§ WORK INSTRUCTIONS
Print every line below that comes at or after the line containing "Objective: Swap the", exactly as written.

§ SOURCE MATERIAL
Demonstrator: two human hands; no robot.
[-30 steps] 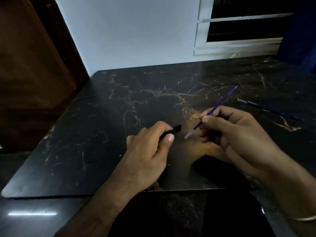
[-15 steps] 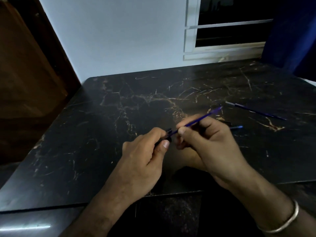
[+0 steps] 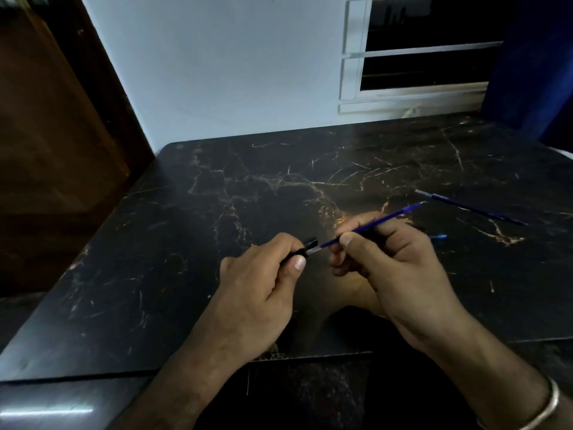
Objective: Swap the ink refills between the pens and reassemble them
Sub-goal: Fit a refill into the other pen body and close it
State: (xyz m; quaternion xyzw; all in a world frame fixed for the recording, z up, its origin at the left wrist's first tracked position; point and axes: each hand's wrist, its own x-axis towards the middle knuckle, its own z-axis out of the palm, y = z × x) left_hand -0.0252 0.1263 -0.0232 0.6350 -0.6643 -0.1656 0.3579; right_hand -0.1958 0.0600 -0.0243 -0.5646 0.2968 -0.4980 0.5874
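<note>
Now the right hand (image 3: 400,271) is pinching a thin blue refill (image 3: 372,224) between thumb and fingers; the left hand (image 3: 257,287) is curling tightly around a black pen barrel (image 3: 305,247), with only its threaded end poking out. A second ago the two parts were apart; now the pale tip of the refill is touching the barrel's open mouth, so the push-in step is starting. The refill is probably needing a straight, gentle slide, or it may bend. Another refill (image 3: 468,207) is lying well apart on the dark tabletop (image 3: 217,187), far to the right; a small blue piece (image 3: 438,236) is peeking out just behind the right hand.
</note>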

§ RESULT FOR THIS EXERCISE
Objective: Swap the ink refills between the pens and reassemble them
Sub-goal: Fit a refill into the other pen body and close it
State: (xyz m; quaternion xyzw; all in a world frame fixed for the recording, z up, its origin at the left wrist's first tracked position; point and axes: each hand's wrist, its own x-axis towards the middle knuckle, its own z-axis out of the palm, y = z × x) left_hand -0.0252 0.1263 -0.0232 0.6350 -0.6643 -0.1656 0.3579; right_hand -0.1958 0.0600 -0.0243 -0.5646 0.2968 -0.4980 0.5874
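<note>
Now the right hand (image 3: 400,271) is pinching a thin blue refill (image 3: 372,224) between thumb and fingers; the left hand (image 3: 257,287) is curling tightly around a black pen barrel (image 3: 305,247), with only its threaded end poking out. A second ago the two parts were apart; now the pale tip of the refill is touching the barrel's open mouth, so the push-in step is starting. The refill is probably needing a straight, gentle slide, or it may bend. Another refill (image 3: 468,207) is lying well apart on the dark tabletop (image 3: 217,187), far to the right; a small blue piece (image 3: 438,236) is peeking out just behind the right hand.
</note>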

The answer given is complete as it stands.